Arrêt Seznec: une défaite pour la justice médiatique

Seznec. l'Impossible RehabilitationLe rideau est tombé ce jeudi 14 décembre: la Cour de révision a rejeté la demande de réhabilitation de Guillaume Seznec, estimant qu' il n' y a aucun fait nouveau ou élément inconnu de la juridiction au jour du procès de nature à faire naître un doute sur la culpabilité du condamné.

Petit rappel: en 1923, Guillaume Seznec, propriétaire d'une scierie à Morlaix, s'associe avec son ami Pierre Quémeneur, conseiller général du Finistère, pour vendre des voitures américaines aux Soviets. Le 25 mai, les deux hommes quittent la Bretagne à bord d'une vieille Cadillac qu'ils espèrent vendre à Paris à un mystérieux intermédiaire, un Américain se faisant appeler Gherdi. Après quinze heure de voyage et autant de pannes, Seznec et Quémeneur se retrouvent immobilisés à une soixantaine de kilomètres de la capitale. Plus personne ne reverra Quémeneur. Très vite suspecté d’avoir tué son ami, et d’avoir tapé une fausse promesse de vente à son bénéfice (concernant le Traou-Nez, la propriété de Quémeneur située à Plourivo) Seznec est condamné au bagne à perpétuité le 4 novembre 1924 ; finalement gracié en 1946, il est renversé par une camionnette le 15 novembre 1953 et meurt le 13 février 1954. Depuis plus de 80 ans, la famille Seznec se bat pour obtenir la révision du procès, et on ne peut qu'être impressionné par sa combativité, plus particulièrement celle de Denis Le Her-Seznec, le petit-fils de l'ancien forçat. Et je comprends bien la colère qui a été la sienne jeudi dernier lorsque la Cour de révision a rendu sa décision.

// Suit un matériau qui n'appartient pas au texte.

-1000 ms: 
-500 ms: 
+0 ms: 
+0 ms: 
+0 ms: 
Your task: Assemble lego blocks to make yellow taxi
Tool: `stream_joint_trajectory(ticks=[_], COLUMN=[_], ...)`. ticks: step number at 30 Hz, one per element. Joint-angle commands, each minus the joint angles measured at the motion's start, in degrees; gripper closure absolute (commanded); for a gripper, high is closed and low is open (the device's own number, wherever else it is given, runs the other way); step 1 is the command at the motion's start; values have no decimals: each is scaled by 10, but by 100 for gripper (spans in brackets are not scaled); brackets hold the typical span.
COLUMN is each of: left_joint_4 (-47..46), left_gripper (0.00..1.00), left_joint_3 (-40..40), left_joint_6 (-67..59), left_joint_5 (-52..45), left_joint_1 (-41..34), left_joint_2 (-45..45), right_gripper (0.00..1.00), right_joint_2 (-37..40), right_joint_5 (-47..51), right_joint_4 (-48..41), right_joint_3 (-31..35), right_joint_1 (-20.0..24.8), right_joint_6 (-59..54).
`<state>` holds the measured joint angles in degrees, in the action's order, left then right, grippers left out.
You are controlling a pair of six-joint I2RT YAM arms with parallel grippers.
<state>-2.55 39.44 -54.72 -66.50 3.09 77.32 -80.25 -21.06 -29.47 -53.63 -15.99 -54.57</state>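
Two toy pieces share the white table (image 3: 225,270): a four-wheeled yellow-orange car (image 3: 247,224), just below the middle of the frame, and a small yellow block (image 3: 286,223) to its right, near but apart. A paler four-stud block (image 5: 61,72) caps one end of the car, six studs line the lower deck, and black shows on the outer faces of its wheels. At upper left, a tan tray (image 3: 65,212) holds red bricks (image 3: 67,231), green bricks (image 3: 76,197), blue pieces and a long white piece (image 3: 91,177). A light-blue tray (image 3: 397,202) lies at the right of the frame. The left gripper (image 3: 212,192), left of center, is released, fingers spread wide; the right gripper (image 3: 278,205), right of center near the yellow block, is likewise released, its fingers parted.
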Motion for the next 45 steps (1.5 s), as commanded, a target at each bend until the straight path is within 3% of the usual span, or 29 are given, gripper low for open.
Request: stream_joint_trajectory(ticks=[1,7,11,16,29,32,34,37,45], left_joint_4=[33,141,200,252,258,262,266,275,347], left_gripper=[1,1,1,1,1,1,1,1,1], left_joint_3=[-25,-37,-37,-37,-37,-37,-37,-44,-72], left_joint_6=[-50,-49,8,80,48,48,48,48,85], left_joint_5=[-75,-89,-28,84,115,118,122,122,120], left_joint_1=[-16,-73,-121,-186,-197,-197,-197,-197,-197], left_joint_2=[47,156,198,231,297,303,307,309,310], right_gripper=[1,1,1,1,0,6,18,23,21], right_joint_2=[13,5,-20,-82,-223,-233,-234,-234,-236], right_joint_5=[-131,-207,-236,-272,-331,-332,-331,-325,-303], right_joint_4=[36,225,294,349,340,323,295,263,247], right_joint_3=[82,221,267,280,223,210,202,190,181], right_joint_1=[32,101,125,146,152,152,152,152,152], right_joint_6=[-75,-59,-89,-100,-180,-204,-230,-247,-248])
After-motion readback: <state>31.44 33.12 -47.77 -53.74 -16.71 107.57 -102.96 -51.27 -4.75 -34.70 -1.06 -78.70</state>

Cela dit, cela ne m'empêche pas d'être sidéré par le spectacle donné par le petit-fils Seznec et ses partisans au Palais de Justice de Paris jeudi dernier: injures à l'égard des magistrats en particulier et de la Justice en général, et ce en présence de sa famille, de ses avocats, de quelques acquittés de l'affaire d'Outreau, de Patrick Dils (il ne manquait plus que Richard Roman et Omar Raddad pour faire bon poids), sans même parler des joueurs de biniou et des indépendantistes bretons hurlant "Mort à la France !" (d'après Libération du 15 décembre)... on se serait cru dans un épisode du dessin animé Calimero ("C'est trop injuste, Seznec n'a pas été réhabilité !"), en moins drôle cependant !

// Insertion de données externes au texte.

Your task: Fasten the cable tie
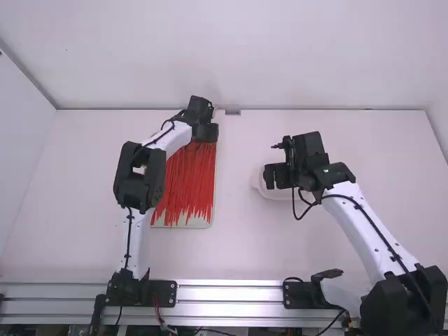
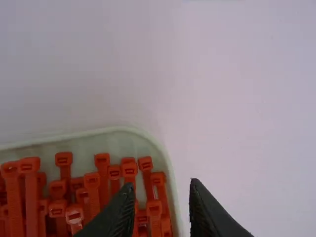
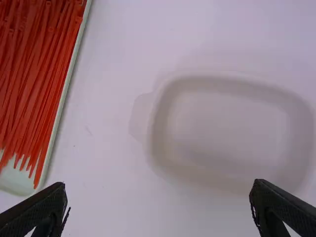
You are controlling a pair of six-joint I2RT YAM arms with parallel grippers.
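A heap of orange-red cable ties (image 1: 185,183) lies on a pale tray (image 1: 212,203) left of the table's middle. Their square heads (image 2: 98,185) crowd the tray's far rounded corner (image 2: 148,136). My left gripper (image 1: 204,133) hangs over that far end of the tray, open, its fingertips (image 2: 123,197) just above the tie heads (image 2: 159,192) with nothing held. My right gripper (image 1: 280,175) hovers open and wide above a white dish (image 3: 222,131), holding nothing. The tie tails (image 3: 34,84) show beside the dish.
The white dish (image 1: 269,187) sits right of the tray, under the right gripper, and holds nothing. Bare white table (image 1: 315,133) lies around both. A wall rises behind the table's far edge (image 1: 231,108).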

Au delà de la question de fond (coupable ou innocent ?) c'est surtout l'argumentation de la défense qui pose problème: selon elle, Guillaume Seznec aurait été victime d'une machination politico-policière, orchestrée par un des enquêteurs de l'époque, l'inspecteur Pierre Bonny, en collaboration avec le fameux Gherdi (pas américain d'ailleurs, c'est un Algérien) que devait rencontrer le duo Seznec-Quémeneur lors de son voyage parisien de mai 1923. Objectif: camoufler le trafic de Cadillac avec l'URSS dans lequel seraient mouillés nombre d'hommes politiques. A l'appui de cette théorie: le témoignage de Colette Noll, une résistante qui affirme que le gestapiste ayant permis son arrestation en 1944 n'était autre que Boudjema Gherdi; Bonny étant lui aussi dans la Gestapo française à l'époque, sans doute les deux hommes se connaissaient-ils, et sans doute étaient-ils déjà de mèche en 1923 pour faire plonger le pauvre Seznec... CQFD.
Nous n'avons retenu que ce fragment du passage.